The iOS 18 feature backlog has gotten so bad it’s starting to affect iOS 19

Troubling news from inside Apple Park, where the engineering team is reportedly struggling to deal with the increasingly dire state of iOS 18 development.

The public version of iOS 18.0 launched back in September, but it did so without the inclusion of Apple Intelligence, the most highly anticipated new feature for this cycle. It’s debatable whether the company always planned to hold back Apple Intelligence until a later software update, but it seems unlikely, given that this meant the iPhone 16 launched without its flagship feature.

Apple Intelligence eventually arrived as part of the iOS 18.1 update at the end of October, but was still missing many of its features (including Image Playground, the heavily hyped generative AI illustration feature), not to mention support for any countries other than the U.S. England-language users in Australia, Canada, Ireland, South Africa, New Zealand, and the U.K. had to wait until iOS 18.2, which has just arrived, and Apple is set to carry on adding new AI features well into 2025.

iPhone owners in other countries who are keen to try out Apple Intelligence may be heartened by a seeming leak by Apple, which claims in the iOS 18.2 press release that the “initial set” of additional languages will arrive in April 2025. It’s not clear which will be first, but the company said it’s working on support for “Chinese, English (India), English (Singapore), French, German, Italian, Japanese, Korean, Portuguese, Spanish, and Vietnamese.”

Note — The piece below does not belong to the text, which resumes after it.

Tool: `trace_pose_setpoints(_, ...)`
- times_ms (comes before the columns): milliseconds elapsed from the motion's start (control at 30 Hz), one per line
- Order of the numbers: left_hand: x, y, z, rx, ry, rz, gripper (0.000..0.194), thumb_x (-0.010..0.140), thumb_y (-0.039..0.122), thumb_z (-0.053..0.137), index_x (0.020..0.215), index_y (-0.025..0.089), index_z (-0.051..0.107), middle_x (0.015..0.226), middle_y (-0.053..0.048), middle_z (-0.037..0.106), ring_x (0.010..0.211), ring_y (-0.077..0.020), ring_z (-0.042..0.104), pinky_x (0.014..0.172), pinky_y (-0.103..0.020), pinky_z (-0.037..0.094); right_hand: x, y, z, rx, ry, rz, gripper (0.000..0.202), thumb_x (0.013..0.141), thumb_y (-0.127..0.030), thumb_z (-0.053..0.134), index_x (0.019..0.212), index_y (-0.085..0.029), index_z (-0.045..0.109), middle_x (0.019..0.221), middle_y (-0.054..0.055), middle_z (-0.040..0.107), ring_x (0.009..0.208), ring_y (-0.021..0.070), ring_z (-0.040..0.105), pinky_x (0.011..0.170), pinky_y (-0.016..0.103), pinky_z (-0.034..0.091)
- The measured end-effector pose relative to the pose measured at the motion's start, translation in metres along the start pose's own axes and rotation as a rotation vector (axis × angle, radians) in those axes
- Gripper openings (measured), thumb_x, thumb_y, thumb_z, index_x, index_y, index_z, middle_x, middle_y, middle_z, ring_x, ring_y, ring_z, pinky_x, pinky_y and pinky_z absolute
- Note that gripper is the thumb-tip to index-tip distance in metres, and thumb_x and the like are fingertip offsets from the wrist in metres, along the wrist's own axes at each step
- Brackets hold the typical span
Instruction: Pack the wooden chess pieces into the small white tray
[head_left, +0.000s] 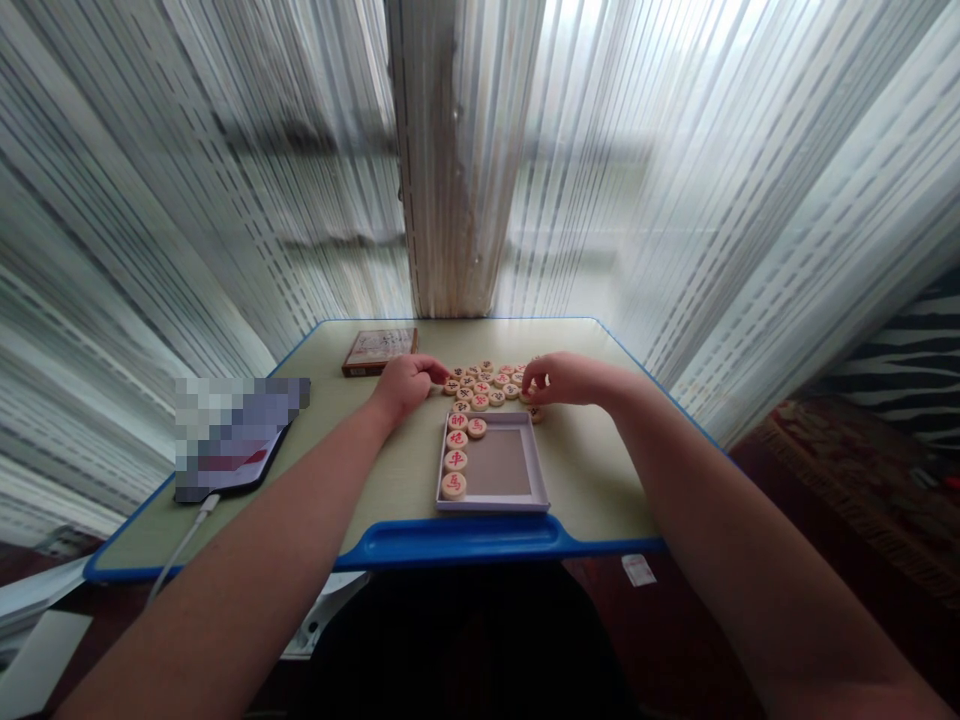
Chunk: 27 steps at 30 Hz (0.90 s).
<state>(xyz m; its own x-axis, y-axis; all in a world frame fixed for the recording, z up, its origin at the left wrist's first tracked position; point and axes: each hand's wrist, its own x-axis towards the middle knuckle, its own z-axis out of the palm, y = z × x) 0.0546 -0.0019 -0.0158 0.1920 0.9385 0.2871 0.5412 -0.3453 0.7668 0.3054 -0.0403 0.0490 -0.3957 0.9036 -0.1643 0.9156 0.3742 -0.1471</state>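
Shallow box [537,460], near side: five red-marked discs [455,461] in, bare floor at right | loose discs [481,402] outside, beyond its far edge | left hand [409,385] curled at their left, right hand [556,379] bent at their right; can't tell if either pinches one

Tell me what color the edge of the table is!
The table's edge is blue, clearest in the head view.

Tray [495,506] lay on table [600,480] | five discs [456,461] sat in it, leftward | loose discs [481,402] lay behind | flat case [381,347] lay behind-left | device [255,445] lay left
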Motion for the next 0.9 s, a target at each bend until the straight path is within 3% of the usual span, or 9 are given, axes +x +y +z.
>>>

Nevertheless, according to well-informed Bloomberg reporter Mark Gurman, the iOS 18 rollout is not going according to plan. So much so that engineers who were supposed to be working on next year’s iOS 19 update have been told to pitch in with iOS 18 instead. “leading to delays of some features scheduled for iOS 19.”

Gurman previously reported that Apple was working on a major upgrade for Siri in iOS 19, including the development of a of more advanced large language model. It’s not clear whether this delay will change the schedule for that release or if it was always planned for a mid-cycle launch like the “next-gen Siri” coming as part of iOS 18 in 2025.

That diversion of resources may help in the short term, but it’s storing up problems for the future. With the result that iOS 19, according to Gurman, will have a staggered rollout of features much like iOS 18, and features that might have been slated to appear in iOS 19.0 being pushed back to a later release.